=== WHAT YOU SHOULD DO ===
Show each line of the data below that has the string "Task" in it.

(Records from a data source)
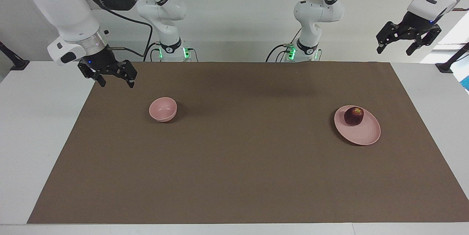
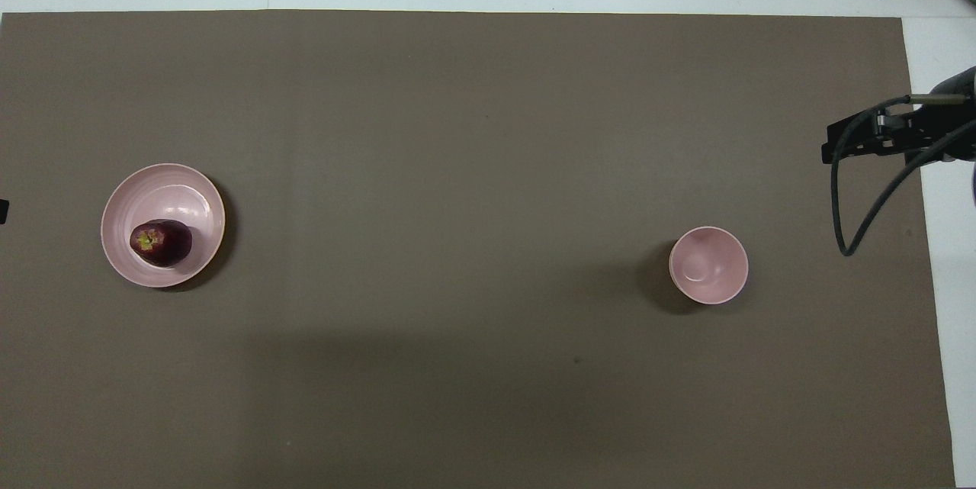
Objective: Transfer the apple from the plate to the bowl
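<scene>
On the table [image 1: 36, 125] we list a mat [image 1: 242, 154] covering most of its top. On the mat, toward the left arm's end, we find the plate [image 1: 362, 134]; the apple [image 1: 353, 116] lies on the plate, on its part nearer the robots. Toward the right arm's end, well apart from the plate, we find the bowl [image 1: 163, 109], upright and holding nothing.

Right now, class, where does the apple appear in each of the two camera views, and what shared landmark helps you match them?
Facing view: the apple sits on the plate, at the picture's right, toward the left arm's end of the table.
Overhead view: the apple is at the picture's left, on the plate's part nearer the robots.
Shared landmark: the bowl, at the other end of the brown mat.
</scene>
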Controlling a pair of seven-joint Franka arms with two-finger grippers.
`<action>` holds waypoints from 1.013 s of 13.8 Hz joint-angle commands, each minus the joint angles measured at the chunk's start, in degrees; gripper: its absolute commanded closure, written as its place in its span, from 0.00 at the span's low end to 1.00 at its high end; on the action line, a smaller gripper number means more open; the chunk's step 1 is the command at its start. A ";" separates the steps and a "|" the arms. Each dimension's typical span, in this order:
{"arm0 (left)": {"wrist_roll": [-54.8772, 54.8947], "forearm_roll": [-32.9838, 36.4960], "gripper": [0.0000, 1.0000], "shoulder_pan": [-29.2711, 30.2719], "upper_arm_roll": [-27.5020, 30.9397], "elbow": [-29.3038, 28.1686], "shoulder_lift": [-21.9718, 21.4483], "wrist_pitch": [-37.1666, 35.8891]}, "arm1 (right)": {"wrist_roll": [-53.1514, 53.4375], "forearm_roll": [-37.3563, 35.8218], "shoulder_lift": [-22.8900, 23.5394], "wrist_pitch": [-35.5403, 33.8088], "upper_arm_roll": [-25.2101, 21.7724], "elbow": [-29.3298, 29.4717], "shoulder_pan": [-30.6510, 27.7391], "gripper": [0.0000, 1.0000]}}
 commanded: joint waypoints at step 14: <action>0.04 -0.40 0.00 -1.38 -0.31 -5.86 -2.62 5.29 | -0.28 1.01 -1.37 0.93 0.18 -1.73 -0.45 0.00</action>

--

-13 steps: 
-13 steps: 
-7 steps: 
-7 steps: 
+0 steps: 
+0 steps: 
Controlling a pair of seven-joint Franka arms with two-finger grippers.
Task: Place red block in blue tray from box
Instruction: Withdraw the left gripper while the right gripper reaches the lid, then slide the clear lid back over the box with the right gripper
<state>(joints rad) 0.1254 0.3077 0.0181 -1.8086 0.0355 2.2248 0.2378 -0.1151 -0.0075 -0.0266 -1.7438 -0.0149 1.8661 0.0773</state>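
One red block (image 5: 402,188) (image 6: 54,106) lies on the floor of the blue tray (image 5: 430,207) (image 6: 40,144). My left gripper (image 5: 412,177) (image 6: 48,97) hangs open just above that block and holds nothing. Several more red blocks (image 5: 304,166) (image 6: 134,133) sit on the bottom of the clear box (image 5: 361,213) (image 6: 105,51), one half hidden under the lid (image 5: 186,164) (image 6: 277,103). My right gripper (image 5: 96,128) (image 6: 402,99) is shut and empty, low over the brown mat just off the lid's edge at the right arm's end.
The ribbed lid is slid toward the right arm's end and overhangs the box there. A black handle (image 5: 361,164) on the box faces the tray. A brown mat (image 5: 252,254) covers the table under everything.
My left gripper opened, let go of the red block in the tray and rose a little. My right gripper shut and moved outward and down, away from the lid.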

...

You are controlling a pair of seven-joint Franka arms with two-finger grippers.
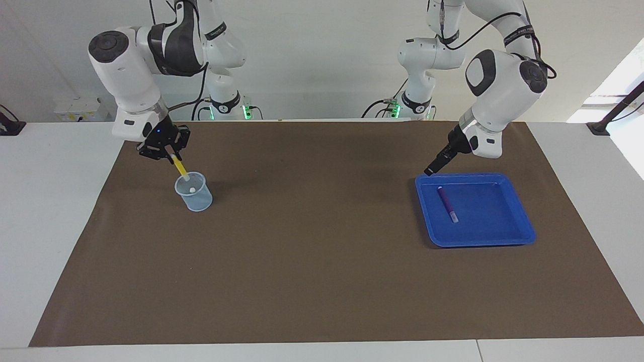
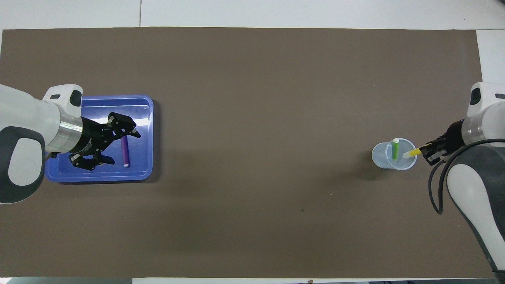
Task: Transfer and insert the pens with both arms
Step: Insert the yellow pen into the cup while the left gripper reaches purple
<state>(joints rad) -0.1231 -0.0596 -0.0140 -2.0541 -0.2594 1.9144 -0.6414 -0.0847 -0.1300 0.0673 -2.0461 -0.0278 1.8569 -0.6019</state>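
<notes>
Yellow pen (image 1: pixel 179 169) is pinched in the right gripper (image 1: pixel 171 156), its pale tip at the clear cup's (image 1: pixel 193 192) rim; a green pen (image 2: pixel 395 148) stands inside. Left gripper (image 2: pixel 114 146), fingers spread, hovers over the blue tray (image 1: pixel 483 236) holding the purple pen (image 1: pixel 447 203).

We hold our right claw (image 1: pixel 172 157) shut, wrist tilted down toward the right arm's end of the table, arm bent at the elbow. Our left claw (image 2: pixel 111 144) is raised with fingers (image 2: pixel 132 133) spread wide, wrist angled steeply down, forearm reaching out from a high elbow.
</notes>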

=== WRITTEN ANSWER ===
Task: Place red block in blue tray from box
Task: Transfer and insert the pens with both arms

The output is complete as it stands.